Visualizing interdependencies#

The btjenesten.gpr prediction is always single valued, meaning that it takes in a \(N\)-dimensional vector and returns a scalar number. Such multivariate functions are difficult to visualize, since they are essentially densities in \(N\)-dimensional space. We can, however, allow only some few variables to vary, and leave the remaining fixed, and in this way display cross-sections of densities in lower dimensions.

Below, we extract two-dimensional cross-sections (surfaces) from the regressor-predictions, in order to get more information on the area around the measurements.
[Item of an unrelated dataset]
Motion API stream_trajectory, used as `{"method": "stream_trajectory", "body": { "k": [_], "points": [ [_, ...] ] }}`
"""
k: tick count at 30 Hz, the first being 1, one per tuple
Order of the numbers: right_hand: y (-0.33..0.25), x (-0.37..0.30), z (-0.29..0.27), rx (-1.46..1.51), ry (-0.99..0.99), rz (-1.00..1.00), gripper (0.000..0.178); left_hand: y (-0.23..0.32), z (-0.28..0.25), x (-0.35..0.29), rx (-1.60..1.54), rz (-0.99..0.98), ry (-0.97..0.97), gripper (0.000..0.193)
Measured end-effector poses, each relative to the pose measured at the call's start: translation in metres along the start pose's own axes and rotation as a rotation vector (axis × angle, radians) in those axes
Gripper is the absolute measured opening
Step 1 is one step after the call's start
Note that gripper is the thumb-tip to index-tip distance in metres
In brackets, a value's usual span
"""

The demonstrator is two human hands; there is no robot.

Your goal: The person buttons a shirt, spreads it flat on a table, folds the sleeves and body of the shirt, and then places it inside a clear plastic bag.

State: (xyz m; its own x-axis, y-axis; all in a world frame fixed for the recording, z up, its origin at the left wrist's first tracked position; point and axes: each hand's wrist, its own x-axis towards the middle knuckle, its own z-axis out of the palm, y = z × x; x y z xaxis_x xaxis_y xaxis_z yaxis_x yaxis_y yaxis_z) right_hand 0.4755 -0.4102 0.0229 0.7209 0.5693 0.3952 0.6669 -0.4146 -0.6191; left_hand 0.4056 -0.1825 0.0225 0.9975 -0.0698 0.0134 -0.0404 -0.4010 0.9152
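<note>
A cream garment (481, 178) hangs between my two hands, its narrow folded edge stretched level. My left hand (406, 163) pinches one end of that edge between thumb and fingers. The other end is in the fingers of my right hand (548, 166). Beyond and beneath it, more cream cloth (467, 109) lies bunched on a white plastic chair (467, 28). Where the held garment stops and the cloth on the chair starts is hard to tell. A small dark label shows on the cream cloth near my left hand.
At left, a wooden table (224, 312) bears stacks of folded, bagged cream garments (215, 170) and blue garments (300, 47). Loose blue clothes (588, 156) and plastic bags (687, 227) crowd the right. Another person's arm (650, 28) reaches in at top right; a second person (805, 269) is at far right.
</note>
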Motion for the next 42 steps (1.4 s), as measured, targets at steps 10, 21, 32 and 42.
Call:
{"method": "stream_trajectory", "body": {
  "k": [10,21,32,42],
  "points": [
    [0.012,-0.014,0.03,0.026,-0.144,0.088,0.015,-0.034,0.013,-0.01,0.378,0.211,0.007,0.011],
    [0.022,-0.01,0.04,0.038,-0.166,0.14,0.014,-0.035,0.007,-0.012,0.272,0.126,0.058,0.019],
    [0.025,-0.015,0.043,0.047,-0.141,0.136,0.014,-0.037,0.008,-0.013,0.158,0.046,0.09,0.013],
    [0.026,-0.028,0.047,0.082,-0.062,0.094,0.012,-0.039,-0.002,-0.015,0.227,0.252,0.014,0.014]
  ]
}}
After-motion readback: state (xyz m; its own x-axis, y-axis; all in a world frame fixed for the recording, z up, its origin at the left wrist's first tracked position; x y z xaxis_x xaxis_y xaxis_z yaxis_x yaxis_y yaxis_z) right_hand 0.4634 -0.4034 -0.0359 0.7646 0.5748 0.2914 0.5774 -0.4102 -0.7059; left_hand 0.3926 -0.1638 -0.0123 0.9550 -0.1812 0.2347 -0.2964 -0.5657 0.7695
S = ("MgSO4 content", "Acetonitril Ratio", "HCl volume")

for i in range(3):
    for j in range(i+1, 3):

        x,y = bt.analysis.data_projection(regressor, axes = [i,j], center = new_x_)#np.array([new_measurements[-1]]))
        
        plt.figure(figsize =(6,5))
        plt.title(f"{S[j]} plotted against {S[i]}, where i= {i} & j= {j}")
        plt.xlabel(S[i])
        plt.ylabel(S[j])
        plt.contourf(x[0], x[1], y)
        plt.colorbar()
        plt.show()

Discussion 5

  • How to we determine where to start the measurements?

  • Why can’t the computer tell us where to start out?

  • What happens when a non optimal starting point is chosen?

  • What determines the minimal amount of starting measurements? Think: what would the regressor look like if one starting measurement was used vs two vs three?

"""
Answers: 

"""

Final preparations for the lab#

Okay, now that we have completed this module, propose where our initial measurements should be in the lab 4.

Discussion 6

  • Which levels should each dimension have in your opinion?

  • Can this information from last year’s box behnken excercise be used as a starting point (training data) for the new regressor? Why/why not? Hint: Remember why taking measurements over several days is often not recommended.

  • What is the desired amount of measurements that should be necessary to find the maxima?

  • Extra: How would you set up this experiment? Think about time constraints, how errors can propagate (how to dix that), load on the user and how to store your analyte solutions.